Any exposure to vitamin B5 is good exposure
The researchers noticed degrees of improvement even after very short exposure to vitamin B5. The longer the exposure, however, the more marked those improvements were. “We were seeing a time-dependent rescue,” Sacher says. “Presumably, that would hold for humans as well. Even if a neurodevelopmental delay has occurred, which unfortunately happens to children, we can at least try to prevent a potentially fatal metabolic crisis.”
Vitamin B5 research was a turning point
Asadi recalls presenting these findings at a TDD family conference in summer 2022 where she had a chance to talk to families affected by the disease.
“One of the mothers told me that since her child started taking multivitamins their lives had changed for the better.
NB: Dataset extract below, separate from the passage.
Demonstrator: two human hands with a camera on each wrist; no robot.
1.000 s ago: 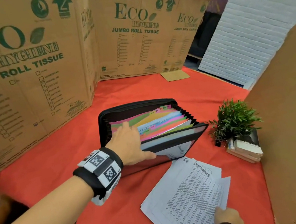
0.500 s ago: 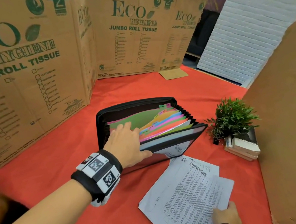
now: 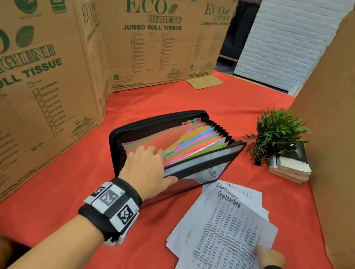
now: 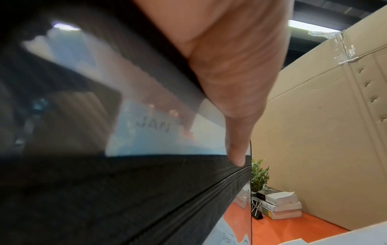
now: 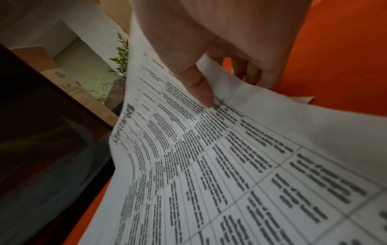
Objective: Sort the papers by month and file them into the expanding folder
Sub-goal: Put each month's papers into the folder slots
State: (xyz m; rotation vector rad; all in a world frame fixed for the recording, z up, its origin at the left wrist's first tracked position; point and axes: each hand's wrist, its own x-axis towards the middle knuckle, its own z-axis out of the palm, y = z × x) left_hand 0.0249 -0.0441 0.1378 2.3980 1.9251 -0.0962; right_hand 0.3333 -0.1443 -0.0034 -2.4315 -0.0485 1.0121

Just knowing how meaningful the research we are doing is for the lives of affected families was a turning point in my life,” she shares. “It made me realize how biological research at the molecular level can be impactful for so many people.”
Research team
The researchers recently received a one-year $50,000 (US) grant from the TANGO2 Research Foundation to continue their work. Concordia researchers Miroslav Milev and Djenann Saint-Dic and former Concordian Chiara Gamberi, now at Coastal Carolina University in the United States, co-authored the paper.
Study references
The study was supported by the Canadian Institutes of Health Research, the Natural Sciences and Engineering Research Council of Canada (NSERC), the TANGO2 Research Foundation, the National Institute of Health and the IDeA Network for Biomedical Research Excellence.
More about Paria Asadi
Can you tell us about the research project you’re doing right now?
“After my first year at Concordia, I started emailing professors to ask if I could volunteer in their labs. One of the professors encouraged me to apply for the Concordia Undergraduate Student Research Awards program, so I applied in the summer of 2021 and then started my work at Dr. Michael Sacher’s laboratory.
When I joined Dr. Sacher’s laboratory, my knowledge and techniques were very minimal. The process of learning can be frustrating, but I was patient and continued to work. I started working on a disease called TANGO2 deficiency. It’s a mutated protein in humans that leads to a very complex disease phenotype. There is very little information about this protein, so our goal was to understand the function and localization of this protein and try to find therapeutics.
I started this research project two years ago, and now it’s the topic of my Honours thesis. Recently, a paper that I worked on with Dr. Sacher and his team was accepted into a journal. It’s a huge honour for me to know that I started from scratch, but now I have my first authorship on a paper published in the Journal of Inherited Metabolic Disease.” – Extract from Concordia University.